* **EXERCISE DETAILS**
From the line that contains "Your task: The" to the last line of the data below, transcribe every line exactly. Do not include the pictures.

======== DATA ========

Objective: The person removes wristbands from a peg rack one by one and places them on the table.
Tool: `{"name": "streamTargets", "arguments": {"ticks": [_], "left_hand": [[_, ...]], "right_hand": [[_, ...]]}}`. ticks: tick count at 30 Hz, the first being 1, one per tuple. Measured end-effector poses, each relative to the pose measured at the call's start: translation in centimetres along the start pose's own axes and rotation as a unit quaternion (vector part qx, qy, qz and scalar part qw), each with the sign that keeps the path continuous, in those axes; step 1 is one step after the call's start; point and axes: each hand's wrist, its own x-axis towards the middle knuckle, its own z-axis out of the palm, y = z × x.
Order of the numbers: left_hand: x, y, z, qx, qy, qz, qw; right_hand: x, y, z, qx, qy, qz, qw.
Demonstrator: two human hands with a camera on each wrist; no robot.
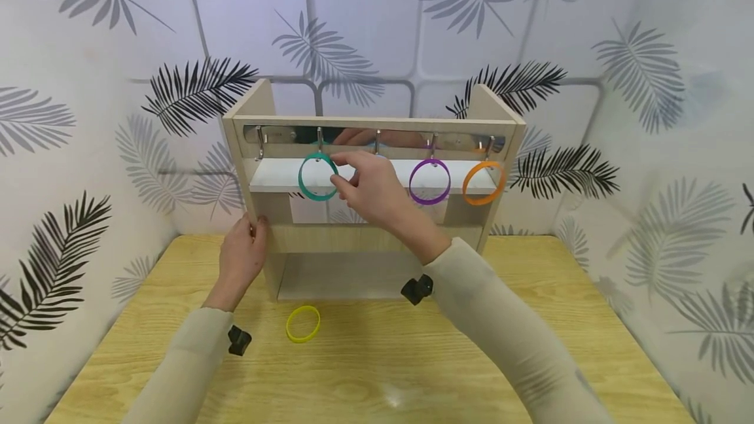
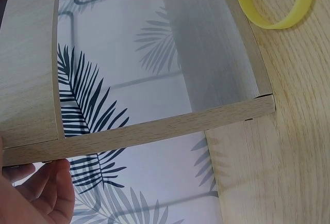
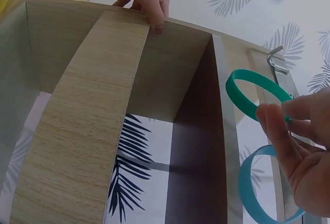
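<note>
The right hand [image 1: 379,188] pinches a green ring [image 1: 319,197] between thumb and fingertips, beside the second hook [image 1: 320,139] from the left. The left hand [image 1: 241,250], fingers bent, grips the edge of the shelf unit's [image 1: 371,239] left side panel [image 1: 243,178].

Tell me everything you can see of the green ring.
The green ring is a plain, narrow-banded hoop, teal-green, in what looks like rubber or plastic. No break shows. In the head view it is held up roughly facing the camera, its right edge pinched by the right hand, its top at the second hook from the left on the wood-look rack. Whether it hangs there cannot be told.
</note>
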Motion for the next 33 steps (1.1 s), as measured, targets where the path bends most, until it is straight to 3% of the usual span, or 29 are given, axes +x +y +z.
{"name": "streamTargets", "arguments": {"ticks": [10, 33], "left_hand": [[-0.1, 0.1, 0.1, -0.006, -0.006, -0.007, 0.9999], [-0.1, 0.0, 0.1, -0.003, 0.006, -0.001, 1.0]], "right_hand": [[0.3, 0.2, 0.8, -0.023, 0.004, 0.008, 0.9997], [-0.3, 0.0, 1.0, 0.095, 0.048, 0.023, 0.9941]]}}
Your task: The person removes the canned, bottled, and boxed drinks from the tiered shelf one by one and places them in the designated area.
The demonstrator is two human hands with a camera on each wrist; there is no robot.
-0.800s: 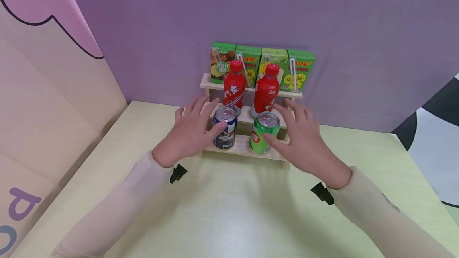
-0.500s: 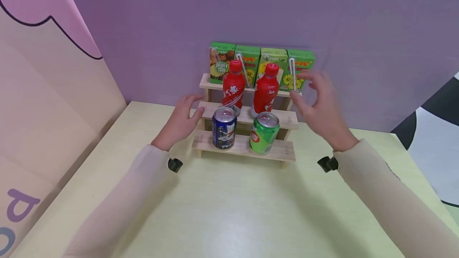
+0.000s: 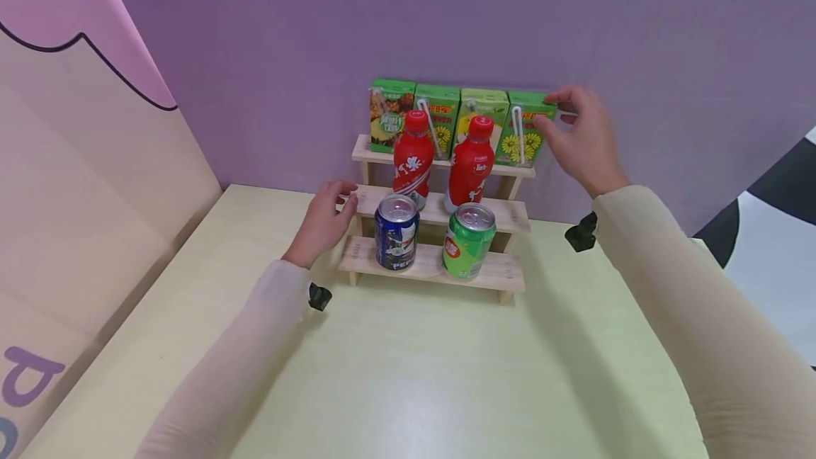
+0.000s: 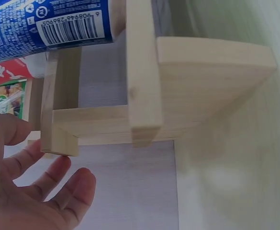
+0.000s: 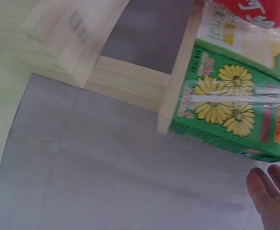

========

* **EXERCISE RESPONSE**
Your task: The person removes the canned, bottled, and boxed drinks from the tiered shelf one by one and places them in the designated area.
The demonstrator is two human hands with a camera on each wrist; there is no robot.
-0.800s: 
-0.500s: 
+0.000s: 
+0.000s: 
+0.000s: 

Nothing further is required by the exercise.